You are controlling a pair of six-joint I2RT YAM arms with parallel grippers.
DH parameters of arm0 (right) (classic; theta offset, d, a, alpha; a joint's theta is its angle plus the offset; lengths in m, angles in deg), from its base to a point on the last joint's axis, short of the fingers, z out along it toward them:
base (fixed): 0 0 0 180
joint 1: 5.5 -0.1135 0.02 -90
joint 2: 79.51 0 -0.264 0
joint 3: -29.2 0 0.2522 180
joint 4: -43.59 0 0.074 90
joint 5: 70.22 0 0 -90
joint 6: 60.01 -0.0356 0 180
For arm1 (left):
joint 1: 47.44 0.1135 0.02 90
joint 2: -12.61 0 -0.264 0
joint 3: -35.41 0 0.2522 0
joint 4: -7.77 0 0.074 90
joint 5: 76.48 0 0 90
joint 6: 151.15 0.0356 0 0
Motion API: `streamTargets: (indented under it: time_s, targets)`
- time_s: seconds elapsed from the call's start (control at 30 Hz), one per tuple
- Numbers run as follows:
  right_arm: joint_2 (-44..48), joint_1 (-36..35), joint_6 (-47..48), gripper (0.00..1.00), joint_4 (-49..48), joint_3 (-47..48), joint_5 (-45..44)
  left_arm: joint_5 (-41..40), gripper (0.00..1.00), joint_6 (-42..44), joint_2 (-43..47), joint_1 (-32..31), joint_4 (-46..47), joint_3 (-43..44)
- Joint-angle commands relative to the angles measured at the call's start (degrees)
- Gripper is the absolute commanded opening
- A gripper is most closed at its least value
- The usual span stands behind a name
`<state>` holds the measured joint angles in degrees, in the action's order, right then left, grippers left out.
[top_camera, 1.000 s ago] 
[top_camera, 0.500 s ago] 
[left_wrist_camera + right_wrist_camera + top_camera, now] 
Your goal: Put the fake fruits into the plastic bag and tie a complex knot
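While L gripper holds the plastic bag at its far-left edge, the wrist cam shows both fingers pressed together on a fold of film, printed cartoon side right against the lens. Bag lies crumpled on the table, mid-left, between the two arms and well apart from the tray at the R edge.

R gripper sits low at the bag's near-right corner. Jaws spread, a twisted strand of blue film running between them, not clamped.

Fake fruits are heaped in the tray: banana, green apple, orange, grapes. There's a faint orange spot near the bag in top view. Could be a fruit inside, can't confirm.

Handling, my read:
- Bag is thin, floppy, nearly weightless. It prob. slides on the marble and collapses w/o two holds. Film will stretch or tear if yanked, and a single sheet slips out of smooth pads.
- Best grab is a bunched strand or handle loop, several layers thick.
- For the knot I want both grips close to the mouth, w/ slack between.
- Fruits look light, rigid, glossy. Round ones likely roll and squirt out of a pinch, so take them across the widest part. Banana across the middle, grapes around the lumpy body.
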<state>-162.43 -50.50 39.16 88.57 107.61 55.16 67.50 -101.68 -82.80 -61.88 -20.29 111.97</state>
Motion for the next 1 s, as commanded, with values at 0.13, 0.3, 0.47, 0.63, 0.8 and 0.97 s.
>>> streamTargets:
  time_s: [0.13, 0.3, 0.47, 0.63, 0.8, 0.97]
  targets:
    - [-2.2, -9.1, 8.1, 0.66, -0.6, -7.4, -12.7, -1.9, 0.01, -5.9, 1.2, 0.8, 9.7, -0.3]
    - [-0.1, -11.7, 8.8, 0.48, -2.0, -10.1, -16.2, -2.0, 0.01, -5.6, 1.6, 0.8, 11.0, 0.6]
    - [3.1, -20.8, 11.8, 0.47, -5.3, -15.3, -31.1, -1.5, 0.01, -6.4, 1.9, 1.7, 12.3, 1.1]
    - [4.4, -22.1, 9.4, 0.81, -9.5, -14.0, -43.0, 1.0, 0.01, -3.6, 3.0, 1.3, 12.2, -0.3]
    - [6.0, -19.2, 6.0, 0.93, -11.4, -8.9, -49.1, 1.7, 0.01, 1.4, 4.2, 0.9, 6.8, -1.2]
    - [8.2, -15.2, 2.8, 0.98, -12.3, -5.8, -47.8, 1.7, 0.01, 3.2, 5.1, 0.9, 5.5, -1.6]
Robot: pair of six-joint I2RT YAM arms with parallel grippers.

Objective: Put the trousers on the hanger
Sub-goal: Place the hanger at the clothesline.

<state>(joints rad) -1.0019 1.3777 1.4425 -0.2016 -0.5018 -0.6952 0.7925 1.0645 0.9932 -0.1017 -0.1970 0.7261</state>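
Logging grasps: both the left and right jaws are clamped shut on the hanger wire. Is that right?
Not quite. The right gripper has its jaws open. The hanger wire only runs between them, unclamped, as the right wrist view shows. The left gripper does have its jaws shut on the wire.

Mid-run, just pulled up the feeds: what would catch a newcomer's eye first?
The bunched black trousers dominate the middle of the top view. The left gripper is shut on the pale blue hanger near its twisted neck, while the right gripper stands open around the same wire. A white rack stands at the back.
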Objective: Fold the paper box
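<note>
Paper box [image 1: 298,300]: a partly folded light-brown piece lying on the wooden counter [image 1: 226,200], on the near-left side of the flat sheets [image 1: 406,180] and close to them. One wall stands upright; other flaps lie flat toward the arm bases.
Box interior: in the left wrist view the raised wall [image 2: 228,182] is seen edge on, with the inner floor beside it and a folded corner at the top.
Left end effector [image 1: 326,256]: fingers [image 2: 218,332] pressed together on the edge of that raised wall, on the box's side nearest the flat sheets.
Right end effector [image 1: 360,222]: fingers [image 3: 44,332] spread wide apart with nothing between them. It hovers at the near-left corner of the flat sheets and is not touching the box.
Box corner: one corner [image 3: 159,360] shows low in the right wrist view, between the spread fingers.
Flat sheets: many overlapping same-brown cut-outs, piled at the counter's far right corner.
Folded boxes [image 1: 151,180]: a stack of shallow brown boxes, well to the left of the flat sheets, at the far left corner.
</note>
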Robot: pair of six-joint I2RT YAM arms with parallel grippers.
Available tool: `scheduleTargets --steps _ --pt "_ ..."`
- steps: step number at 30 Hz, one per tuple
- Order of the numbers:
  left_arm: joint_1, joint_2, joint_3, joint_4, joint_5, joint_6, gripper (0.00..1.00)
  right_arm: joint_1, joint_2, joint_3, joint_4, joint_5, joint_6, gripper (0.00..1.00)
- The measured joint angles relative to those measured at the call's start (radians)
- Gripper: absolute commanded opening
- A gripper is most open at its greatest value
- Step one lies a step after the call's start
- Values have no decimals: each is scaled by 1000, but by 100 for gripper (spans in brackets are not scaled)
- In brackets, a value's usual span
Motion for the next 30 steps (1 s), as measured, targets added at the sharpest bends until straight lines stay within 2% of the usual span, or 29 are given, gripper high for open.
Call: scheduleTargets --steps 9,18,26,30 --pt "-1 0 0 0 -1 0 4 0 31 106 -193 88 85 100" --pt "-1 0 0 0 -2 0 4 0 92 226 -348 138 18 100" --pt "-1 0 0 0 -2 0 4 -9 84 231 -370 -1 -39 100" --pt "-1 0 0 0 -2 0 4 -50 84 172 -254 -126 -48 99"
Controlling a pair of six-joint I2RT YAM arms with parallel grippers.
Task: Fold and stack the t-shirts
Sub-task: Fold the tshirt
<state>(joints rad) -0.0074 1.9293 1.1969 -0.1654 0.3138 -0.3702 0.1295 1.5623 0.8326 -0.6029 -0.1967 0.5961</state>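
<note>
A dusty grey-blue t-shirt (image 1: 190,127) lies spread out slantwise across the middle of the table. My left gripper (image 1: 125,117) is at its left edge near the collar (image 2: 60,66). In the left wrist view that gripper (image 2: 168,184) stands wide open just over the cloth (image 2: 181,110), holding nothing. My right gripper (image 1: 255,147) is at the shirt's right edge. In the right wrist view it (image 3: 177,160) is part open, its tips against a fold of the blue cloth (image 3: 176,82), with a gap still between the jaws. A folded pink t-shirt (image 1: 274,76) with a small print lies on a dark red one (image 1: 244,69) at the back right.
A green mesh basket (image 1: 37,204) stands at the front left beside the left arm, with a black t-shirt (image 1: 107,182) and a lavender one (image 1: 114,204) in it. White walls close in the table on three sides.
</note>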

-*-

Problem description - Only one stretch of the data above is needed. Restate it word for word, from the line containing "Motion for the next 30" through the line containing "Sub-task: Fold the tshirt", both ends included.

Written solution -
Motion for the next 30 steps (1 s), as measured, targets added at the sharpest bends until straight lines stay within 2% of the usual span, or 29 are given, gripper high for open.
Call: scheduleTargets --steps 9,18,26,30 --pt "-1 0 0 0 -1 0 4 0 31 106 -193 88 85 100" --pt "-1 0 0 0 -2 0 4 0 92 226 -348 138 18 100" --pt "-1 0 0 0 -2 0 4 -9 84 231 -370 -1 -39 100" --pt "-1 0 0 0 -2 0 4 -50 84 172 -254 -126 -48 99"
Controlling a pair of six-joint I2RT YAM arms with parallel grippers.
Task: Fold and stack the t-shirts
Sub-task: Fold the tshirt

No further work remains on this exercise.